WORK TO COMPLETE: Although the records include pictures, the copy should not; write out exactly the lines from the first through the line with "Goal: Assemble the".

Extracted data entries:
• • • • • • •
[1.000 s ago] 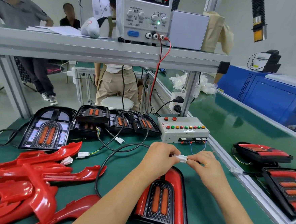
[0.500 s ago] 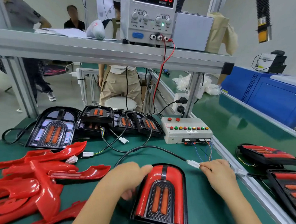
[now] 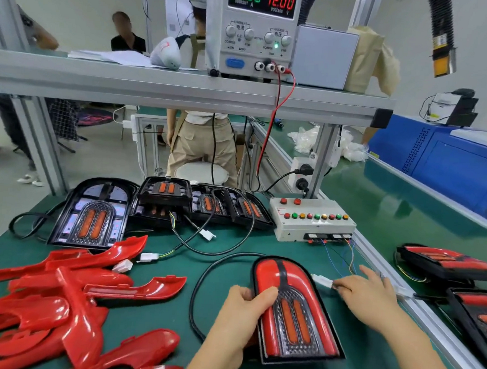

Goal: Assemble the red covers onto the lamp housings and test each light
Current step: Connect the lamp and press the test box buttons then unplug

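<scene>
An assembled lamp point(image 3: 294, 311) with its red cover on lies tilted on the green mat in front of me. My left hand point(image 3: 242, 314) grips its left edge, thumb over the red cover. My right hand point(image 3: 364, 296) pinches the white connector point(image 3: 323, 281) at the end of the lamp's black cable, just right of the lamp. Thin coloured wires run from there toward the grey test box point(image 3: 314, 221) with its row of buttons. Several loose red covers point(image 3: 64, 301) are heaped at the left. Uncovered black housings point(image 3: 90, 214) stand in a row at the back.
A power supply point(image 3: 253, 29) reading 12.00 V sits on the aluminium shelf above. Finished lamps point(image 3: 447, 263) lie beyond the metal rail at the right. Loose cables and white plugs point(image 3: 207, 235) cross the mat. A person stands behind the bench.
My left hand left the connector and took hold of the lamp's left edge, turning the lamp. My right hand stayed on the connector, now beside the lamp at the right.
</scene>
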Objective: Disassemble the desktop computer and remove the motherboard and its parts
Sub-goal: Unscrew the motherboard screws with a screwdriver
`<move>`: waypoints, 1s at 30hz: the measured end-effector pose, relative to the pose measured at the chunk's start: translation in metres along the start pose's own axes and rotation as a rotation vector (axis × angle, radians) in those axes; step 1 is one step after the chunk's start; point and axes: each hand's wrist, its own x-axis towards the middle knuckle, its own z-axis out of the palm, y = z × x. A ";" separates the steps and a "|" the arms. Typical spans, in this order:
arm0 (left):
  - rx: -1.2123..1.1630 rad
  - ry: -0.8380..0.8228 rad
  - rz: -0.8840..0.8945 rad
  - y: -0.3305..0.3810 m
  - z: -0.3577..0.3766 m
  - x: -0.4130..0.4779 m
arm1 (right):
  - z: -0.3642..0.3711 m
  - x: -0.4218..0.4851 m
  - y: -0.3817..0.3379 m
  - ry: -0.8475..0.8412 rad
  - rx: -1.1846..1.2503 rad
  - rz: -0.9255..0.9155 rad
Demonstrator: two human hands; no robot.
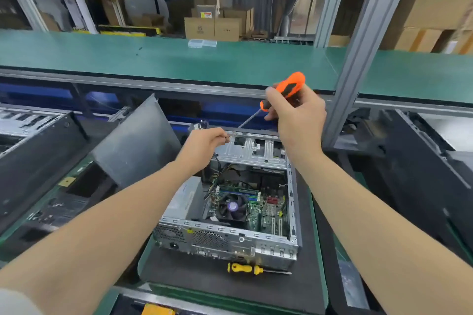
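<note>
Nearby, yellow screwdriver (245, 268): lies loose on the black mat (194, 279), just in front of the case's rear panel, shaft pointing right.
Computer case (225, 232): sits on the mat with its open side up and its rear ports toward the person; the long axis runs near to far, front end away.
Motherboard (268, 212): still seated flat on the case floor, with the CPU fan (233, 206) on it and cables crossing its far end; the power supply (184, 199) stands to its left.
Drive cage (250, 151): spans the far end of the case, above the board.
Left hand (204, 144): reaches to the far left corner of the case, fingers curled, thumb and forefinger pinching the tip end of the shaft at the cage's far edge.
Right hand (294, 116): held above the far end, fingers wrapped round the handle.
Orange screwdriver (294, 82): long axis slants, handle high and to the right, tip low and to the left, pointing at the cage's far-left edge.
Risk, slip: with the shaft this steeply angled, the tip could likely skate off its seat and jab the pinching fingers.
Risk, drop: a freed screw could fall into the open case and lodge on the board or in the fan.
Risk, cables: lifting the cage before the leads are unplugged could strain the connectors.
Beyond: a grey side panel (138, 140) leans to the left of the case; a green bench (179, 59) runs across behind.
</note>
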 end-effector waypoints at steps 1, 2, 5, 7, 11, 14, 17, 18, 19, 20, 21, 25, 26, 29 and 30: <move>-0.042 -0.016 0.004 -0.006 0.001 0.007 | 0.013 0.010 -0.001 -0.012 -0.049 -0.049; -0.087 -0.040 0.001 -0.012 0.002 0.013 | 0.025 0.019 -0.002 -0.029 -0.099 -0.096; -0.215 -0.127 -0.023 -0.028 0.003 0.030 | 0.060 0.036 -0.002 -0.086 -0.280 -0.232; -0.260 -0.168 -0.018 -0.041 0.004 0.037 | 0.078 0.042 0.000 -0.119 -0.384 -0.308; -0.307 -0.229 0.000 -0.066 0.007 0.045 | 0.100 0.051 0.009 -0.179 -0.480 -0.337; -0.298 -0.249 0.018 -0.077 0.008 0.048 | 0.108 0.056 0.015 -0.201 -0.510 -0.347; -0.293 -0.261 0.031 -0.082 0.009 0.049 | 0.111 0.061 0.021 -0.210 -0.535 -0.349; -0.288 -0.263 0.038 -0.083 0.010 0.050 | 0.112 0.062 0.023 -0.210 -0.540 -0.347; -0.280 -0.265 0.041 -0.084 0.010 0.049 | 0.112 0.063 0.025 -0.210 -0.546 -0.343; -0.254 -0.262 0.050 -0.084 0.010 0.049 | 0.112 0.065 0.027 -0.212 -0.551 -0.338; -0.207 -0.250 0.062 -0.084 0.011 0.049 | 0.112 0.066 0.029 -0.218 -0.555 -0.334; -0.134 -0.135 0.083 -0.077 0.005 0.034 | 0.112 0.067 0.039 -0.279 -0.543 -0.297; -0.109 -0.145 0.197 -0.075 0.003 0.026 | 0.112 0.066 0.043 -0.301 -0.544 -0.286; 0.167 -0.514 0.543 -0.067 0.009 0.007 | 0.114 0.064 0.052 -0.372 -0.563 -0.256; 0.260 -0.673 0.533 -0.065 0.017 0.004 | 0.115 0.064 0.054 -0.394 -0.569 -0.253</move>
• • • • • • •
EXERCISE SOLUTION:
[1.000 s ago] 
[0.500 s ago] 
[now] 

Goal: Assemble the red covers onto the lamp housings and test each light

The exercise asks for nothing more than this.